What is required ::
Return all the lines below exactly as written. Drop every picture.

Data block ::
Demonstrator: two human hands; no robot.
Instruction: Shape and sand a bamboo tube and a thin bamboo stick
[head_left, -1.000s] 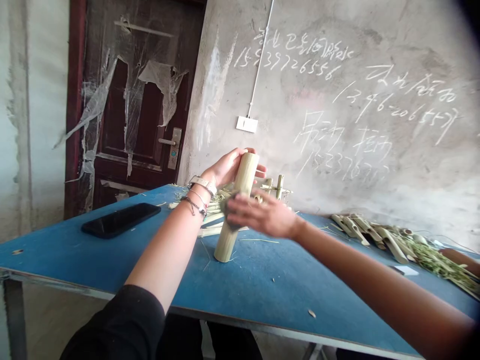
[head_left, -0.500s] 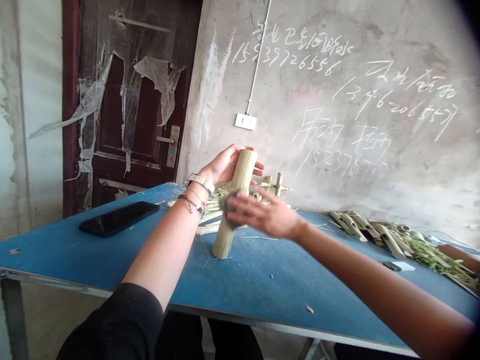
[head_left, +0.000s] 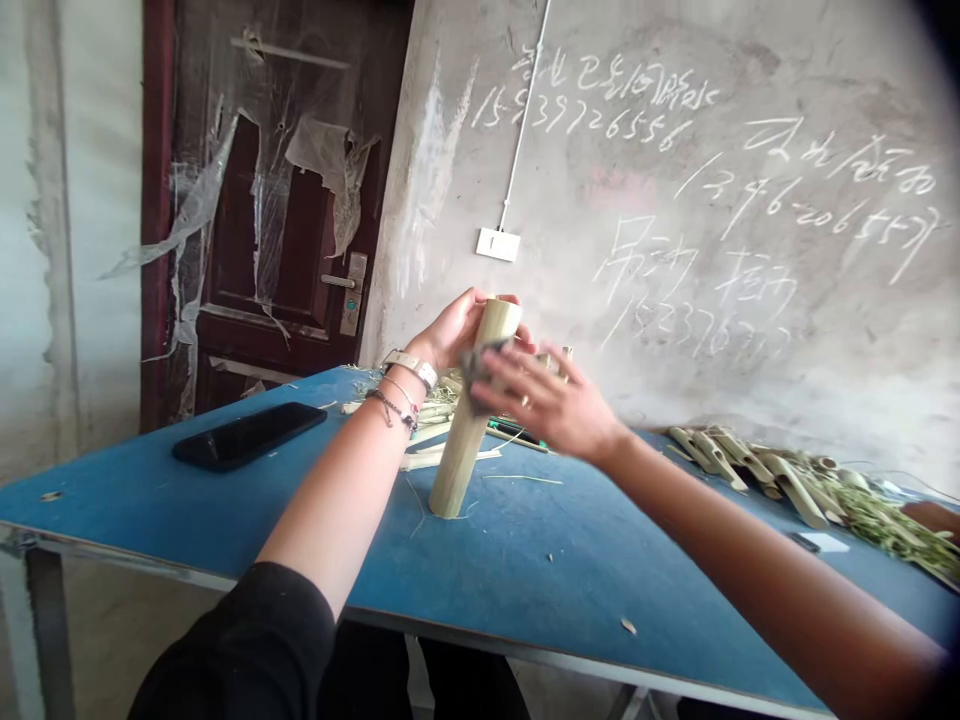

Response to the task ::
Demonstrator: two human hands; no robot.
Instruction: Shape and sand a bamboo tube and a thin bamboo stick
[head_left, -1.000s] 
[head_left, -0.500s] 
[head_left, +0.000s] 

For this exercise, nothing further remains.